## What you should do
Please state how many lines of the records hold the string "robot", giving nothing but the number.

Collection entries
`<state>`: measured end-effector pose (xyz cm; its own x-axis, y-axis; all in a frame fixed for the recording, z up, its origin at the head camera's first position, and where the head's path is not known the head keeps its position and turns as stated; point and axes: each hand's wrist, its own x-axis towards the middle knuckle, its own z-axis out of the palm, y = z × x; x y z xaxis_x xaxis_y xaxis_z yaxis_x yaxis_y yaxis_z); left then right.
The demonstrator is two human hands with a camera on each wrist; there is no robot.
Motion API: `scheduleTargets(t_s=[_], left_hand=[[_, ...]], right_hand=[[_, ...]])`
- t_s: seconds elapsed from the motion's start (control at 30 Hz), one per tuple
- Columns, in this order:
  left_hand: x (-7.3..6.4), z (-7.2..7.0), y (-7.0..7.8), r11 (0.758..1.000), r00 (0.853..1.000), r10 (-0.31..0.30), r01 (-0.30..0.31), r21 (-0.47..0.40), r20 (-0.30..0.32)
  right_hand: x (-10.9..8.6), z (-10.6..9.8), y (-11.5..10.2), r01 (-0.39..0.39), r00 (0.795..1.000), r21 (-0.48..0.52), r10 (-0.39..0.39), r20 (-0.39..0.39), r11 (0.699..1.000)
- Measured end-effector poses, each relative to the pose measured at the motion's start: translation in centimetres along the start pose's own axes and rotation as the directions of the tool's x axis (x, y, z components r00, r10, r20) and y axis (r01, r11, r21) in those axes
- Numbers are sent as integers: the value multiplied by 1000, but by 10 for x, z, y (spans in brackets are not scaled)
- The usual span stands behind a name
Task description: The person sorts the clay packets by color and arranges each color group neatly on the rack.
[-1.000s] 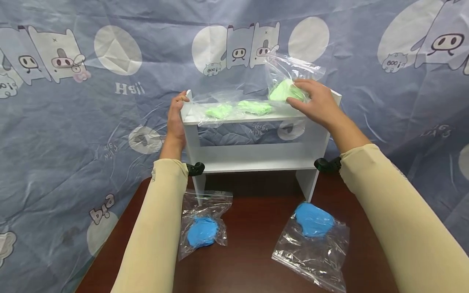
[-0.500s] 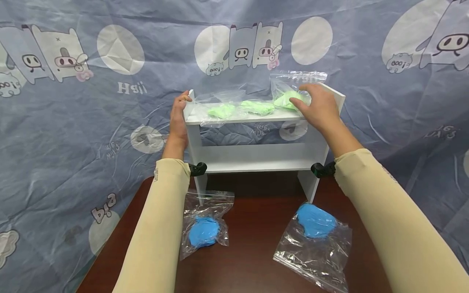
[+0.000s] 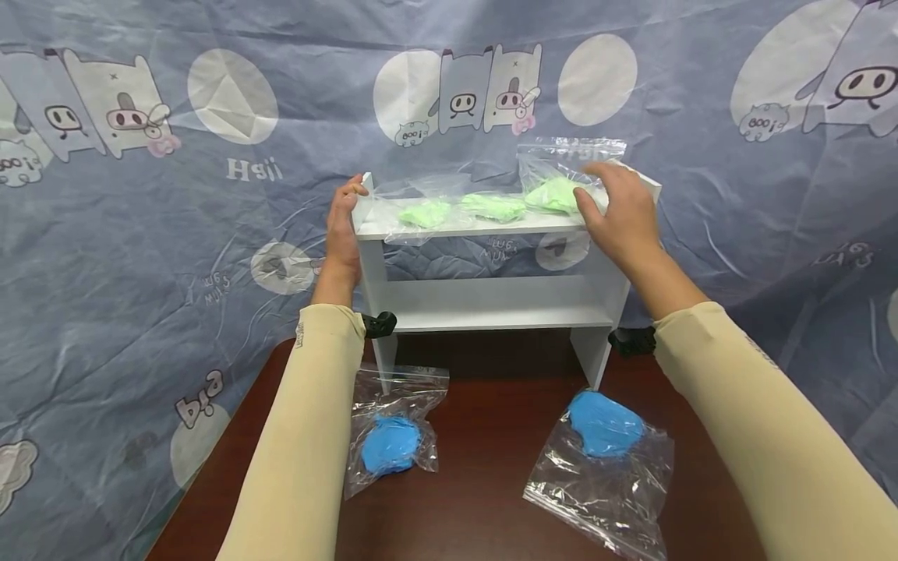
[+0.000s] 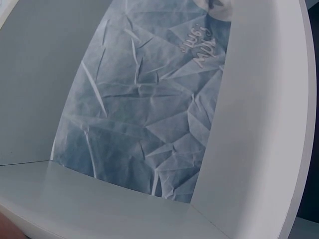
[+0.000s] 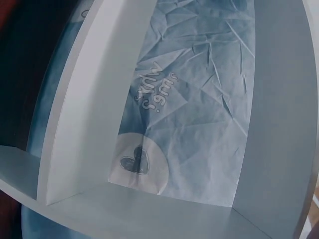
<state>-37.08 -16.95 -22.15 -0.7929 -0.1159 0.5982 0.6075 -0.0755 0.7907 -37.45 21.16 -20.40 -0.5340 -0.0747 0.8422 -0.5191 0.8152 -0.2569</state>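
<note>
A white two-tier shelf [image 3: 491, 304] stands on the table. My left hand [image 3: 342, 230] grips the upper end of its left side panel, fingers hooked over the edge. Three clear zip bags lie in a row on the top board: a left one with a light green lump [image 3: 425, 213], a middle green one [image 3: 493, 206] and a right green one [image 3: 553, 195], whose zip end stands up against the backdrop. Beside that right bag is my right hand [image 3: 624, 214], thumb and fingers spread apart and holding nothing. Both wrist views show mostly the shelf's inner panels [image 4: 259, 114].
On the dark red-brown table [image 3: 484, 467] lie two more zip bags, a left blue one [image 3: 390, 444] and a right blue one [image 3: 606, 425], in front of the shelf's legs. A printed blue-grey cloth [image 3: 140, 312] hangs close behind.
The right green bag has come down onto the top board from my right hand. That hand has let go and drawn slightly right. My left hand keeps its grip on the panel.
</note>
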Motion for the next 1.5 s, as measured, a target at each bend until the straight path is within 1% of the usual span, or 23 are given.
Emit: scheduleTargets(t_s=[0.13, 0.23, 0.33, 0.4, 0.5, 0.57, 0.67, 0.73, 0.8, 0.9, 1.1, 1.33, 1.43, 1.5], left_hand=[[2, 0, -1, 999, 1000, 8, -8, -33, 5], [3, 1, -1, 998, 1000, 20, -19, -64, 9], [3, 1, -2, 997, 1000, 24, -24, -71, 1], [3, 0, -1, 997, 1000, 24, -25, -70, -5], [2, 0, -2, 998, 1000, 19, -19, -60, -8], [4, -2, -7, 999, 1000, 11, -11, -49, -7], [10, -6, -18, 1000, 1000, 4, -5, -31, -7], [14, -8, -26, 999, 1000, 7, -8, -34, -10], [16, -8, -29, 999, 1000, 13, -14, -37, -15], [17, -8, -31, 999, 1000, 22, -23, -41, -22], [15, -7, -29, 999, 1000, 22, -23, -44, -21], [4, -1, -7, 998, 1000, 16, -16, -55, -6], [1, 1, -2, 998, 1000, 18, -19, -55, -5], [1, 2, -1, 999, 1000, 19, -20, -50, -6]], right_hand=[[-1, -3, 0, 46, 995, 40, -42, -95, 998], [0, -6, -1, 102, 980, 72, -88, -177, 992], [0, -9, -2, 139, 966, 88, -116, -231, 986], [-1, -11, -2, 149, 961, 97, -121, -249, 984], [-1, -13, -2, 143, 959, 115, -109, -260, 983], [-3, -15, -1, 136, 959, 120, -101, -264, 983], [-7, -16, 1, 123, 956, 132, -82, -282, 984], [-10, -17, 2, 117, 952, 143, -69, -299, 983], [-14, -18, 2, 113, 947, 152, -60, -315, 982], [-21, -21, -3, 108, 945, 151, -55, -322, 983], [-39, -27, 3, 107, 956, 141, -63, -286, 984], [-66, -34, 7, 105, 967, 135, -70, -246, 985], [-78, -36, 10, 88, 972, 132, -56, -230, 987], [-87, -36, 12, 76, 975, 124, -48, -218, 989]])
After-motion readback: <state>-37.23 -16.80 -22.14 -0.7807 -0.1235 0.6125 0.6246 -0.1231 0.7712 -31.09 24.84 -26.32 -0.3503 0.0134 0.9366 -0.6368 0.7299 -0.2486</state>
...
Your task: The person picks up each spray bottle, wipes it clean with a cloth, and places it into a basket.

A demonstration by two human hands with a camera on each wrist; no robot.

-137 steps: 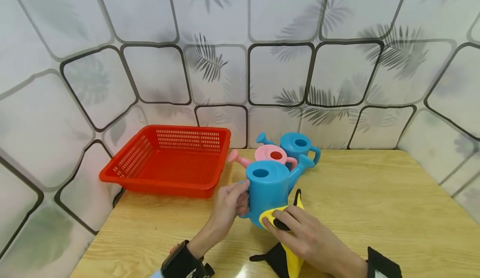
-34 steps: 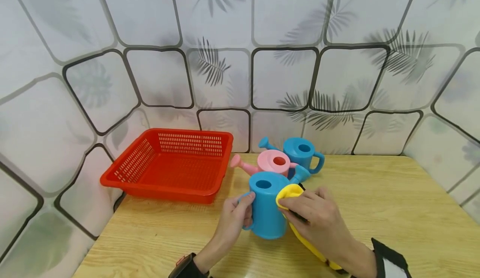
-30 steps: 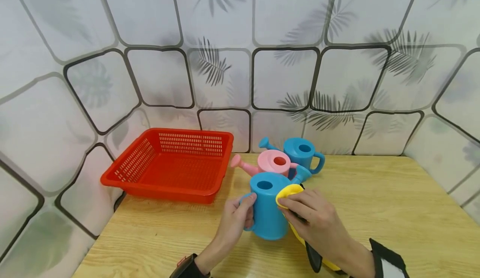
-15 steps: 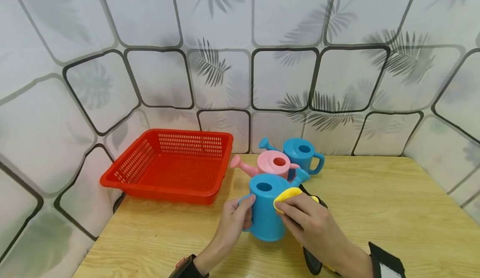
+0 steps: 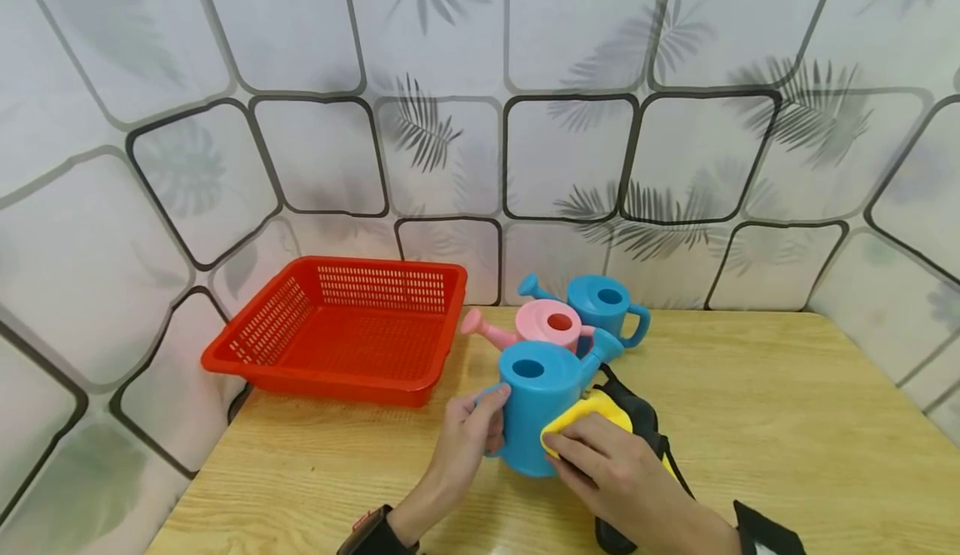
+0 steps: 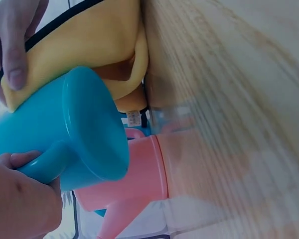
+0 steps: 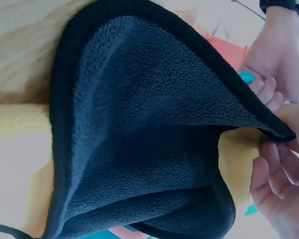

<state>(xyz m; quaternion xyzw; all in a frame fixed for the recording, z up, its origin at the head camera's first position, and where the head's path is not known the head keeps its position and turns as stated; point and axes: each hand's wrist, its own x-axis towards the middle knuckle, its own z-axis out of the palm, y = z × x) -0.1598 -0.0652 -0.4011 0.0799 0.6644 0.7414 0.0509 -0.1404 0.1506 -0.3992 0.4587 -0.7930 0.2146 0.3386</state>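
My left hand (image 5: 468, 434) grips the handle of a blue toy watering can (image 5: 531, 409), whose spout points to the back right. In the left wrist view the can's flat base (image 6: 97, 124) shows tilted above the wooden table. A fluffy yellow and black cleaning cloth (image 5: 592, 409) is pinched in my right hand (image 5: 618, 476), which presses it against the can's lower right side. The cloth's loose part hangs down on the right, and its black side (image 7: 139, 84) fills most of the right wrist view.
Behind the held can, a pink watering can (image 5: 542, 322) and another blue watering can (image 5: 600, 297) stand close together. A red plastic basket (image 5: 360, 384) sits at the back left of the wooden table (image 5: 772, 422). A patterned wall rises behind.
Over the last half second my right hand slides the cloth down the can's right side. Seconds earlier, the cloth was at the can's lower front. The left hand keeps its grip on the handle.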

## Output for this exercise
2